Return the data. Every word must match.

Recorded data
----

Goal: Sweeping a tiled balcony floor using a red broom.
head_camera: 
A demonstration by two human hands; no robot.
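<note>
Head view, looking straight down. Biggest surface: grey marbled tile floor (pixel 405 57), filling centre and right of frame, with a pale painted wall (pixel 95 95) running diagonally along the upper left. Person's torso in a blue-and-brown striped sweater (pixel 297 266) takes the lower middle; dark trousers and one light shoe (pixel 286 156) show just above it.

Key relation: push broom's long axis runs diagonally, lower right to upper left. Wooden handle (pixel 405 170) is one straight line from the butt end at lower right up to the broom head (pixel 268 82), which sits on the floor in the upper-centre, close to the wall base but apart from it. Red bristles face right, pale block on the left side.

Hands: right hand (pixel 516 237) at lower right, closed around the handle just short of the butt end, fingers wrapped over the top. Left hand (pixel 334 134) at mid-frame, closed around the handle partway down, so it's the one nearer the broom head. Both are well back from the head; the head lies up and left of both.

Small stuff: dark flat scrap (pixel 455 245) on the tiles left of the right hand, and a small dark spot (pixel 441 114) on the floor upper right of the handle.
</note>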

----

Output for this exercise
Goal: Sweeping a tiled balcony floor using a red broom.
head_camera: 
A demonstration by two human hands; no robot.
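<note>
Head view, looking straight down. Biggest surface: grey marbled tile floor (pixel 405 57), filling centre and right of frame, with a pale painted wall (pixel 95 95) running diagonally along the upper left. Person's torso in a blue-and-brown striped sweater (pixel 297 266) takes the lower middle; dark trousers and one light shoe (pixel 286 156) show just above it.

Key relation: push broom's long axis runs diagonally, lower right to upper left. Wooden handle (pixel 405 170) is one straight line from the butt end at lower right up to the broom head (pixel 268 82), which sits on the floor in the upper-centre, close to the wall base but apart from it. Red bristles face right, pale block on the left side.

Hands: right hand (pixel 516 237) at lower right, closed around the handle just short of the butt end, fingers wrapped over the top. Left hand (pixel 334 134) at mid-frame, closed around the handle partway down, so it's the one nearer the broom head. Both are well back from the head; the head lies up and left of both.

Small stuff: dark flat scrap (pixel 455 245) on the tiles left of the right hand, and a small dark spot (pixel 441 114) on the floor upper right of the handle.
</note>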

With this, the exercise has been completed.